# Solved: Windows 7 Driver for Intel 82915G/GV/910GL Chipset



## dell4700

Hi, I'm looking for a Windows 7 Driver for Intel 915G Video Controller thats on a Intel 82915G/GV/910GL Chipset. My computer is a Dell Dimension 4700. I tried to get the XP drivers from the Dell Support Website: http://support.dell.com/support/dow...dateid=-1&formatid=-1&source=-1&fileid=168177 but after restarting the computer the driver will get removed and Windows will use the standard VGA adapter driver. I've heard people use the default Vista XPDM drivers to work with Intel 915G but I have not found a place to download it. I've went to Windows Update and found a download called Intel Corporation driver update for Intel(R) 82915G/GV/910GL Express Chipset Family found here: http://catalog.update.microsoft.com/v7/site/Search.aspx?q=Intel 82915G/GV/910GL (You have to use IE6 or higher to view).

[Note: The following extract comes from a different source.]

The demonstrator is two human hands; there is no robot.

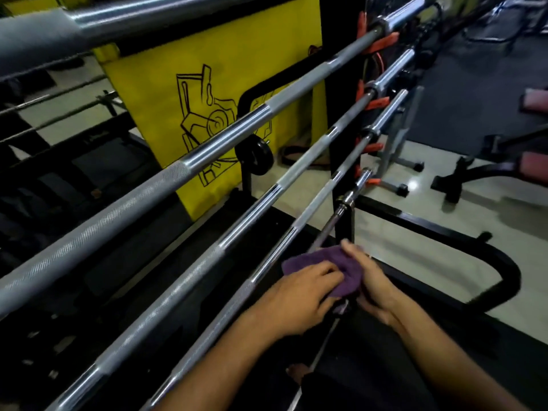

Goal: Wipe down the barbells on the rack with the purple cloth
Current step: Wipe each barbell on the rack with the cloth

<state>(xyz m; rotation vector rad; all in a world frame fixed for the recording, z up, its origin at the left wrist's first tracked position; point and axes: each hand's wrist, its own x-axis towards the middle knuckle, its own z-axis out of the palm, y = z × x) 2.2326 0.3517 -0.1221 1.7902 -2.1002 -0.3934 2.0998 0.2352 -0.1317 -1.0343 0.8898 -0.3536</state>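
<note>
Several steel barbells lie slanted across a black rack with orange hooks. The lowest, thinnest barbell runs down toward me, and the purple cloth is wrapped over it. My left hand lies on the cloth from the left, its fingers curled into the fabric. From the right, my right hand cups the cloth and bar with its fingers curled around them. Above it run a thicker barbell, another barbell and a large knurled barbell.
A yellow board with a black drawing stands behind the rack, with a small black weight plate beside it. A black curved frame tube lies on the pale floor at right. Benches with pink pads stand at far right.
</note>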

That driver is a cab file and I don't know how to get that installed. I tried to update driver and select that directory and it doesn't seem to work. Can someone please help me with this?


----------



## dell4700

I just found the solution to the problem. The Intel Driver from Windows Update works. Use 7-zip or another compression utility to extract the cab file. Then update the driver from device manager and select the directory of where you extracted to. After restarting, the driver stays and now you have more resolution and monitor options.


----------



## mel8again

I download the cab file and click on the file itself. It shows quite a few files inside it. Perhaps instead of selecting the directory you should select the cab file itself.


----------